PROBLEM REQUIREMENTS = Below are records; reproduce exactly the lines from the one that has "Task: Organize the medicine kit" through the one that has "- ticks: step", ends included, and nothing more.
===== EXTRACTED INFORMATION =====
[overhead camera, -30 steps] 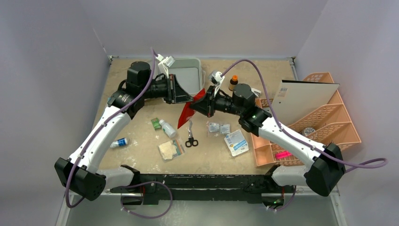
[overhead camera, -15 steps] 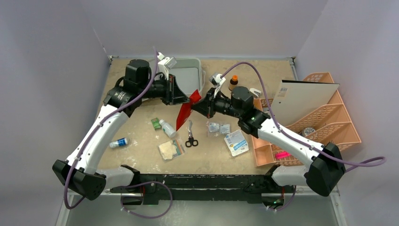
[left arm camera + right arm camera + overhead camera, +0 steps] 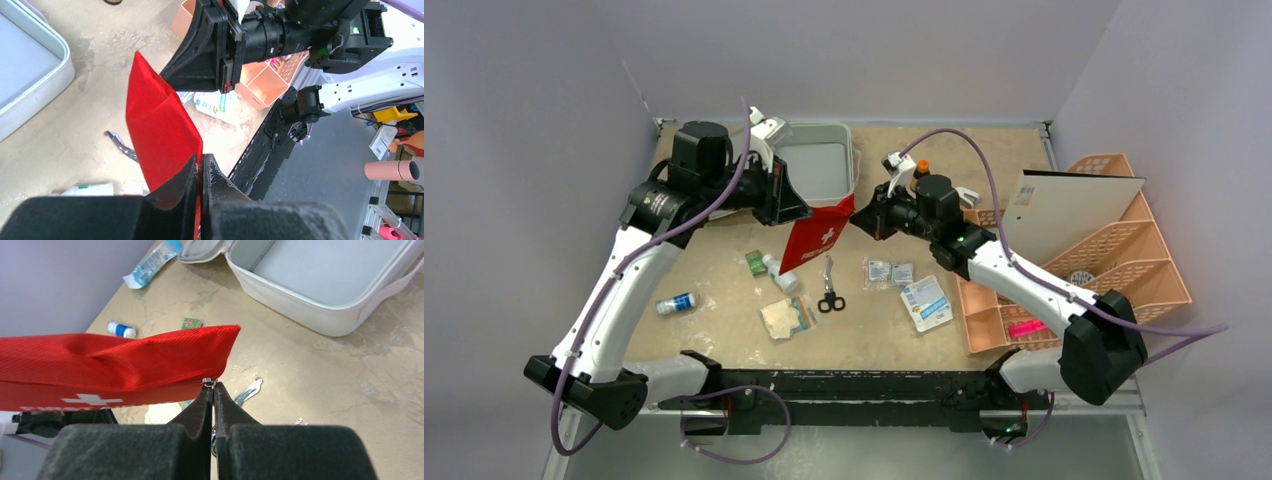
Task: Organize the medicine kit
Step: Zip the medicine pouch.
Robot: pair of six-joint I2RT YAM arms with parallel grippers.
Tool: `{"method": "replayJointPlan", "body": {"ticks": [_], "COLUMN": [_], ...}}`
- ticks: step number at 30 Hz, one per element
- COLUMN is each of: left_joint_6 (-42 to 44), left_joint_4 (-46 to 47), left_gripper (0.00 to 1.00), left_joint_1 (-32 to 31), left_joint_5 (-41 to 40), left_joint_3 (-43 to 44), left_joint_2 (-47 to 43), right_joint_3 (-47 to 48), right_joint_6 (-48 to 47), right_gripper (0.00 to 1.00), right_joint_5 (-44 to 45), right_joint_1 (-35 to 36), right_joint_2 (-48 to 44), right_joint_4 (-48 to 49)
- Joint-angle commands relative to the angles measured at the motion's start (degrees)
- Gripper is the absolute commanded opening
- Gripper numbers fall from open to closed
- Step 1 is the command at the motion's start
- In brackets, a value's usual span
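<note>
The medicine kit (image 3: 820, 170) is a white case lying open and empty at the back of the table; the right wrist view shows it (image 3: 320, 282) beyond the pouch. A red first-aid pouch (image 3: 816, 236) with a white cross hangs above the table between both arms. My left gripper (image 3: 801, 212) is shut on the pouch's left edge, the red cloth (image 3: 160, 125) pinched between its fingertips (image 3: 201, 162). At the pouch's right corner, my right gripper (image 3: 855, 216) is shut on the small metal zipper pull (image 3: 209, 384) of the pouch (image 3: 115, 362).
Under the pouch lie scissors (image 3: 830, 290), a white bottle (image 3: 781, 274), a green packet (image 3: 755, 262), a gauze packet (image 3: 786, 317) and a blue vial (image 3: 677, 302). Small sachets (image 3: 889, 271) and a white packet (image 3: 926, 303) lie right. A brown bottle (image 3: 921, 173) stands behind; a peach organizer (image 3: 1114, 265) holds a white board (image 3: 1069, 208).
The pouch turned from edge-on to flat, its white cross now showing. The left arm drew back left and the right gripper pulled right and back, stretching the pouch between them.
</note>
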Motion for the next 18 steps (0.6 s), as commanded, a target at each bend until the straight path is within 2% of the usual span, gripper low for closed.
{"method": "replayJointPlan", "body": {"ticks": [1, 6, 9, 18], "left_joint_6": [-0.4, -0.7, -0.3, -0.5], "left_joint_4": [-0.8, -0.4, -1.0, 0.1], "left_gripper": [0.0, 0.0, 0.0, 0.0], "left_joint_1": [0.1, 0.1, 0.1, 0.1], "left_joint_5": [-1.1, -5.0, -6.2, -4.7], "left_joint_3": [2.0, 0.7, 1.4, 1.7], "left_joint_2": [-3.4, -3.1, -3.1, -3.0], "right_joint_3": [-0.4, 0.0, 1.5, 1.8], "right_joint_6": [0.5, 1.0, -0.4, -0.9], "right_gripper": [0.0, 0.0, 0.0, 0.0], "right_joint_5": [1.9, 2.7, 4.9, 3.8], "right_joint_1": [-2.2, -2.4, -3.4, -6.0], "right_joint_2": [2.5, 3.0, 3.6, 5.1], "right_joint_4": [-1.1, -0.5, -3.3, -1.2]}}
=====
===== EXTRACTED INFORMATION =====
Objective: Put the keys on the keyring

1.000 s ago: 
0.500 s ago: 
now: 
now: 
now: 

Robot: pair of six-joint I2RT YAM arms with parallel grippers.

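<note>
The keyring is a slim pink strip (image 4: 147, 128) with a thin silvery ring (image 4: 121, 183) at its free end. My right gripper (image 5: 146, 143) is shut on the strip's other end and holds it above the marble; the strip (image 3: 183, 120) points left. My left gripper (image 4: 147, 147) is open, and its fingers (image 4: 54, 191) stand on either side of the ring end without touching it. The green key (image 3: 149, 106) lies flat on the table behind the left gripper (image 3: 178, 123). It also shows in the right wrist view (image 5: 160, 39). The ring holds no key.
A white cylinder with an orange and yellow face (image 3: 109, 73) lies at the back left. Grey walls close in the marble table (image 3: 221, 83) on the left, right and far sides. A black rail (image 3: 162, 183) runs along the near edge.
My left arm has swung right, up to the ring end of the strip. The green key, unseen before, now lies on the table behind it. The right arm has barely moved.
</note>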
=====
RESPONSE TO THE TASK =
Task: Organize the medicine kit
Step: Zip the medicine pouch.
Robot: pair of six-joint I2RT YAM arms with parallel grippers.
Tool: `{"method": "replayJointPlan", "body": {"ticks": [_], "COLUMN": [_], ...}}`
- ticks: step number at 30 Hz, one per element

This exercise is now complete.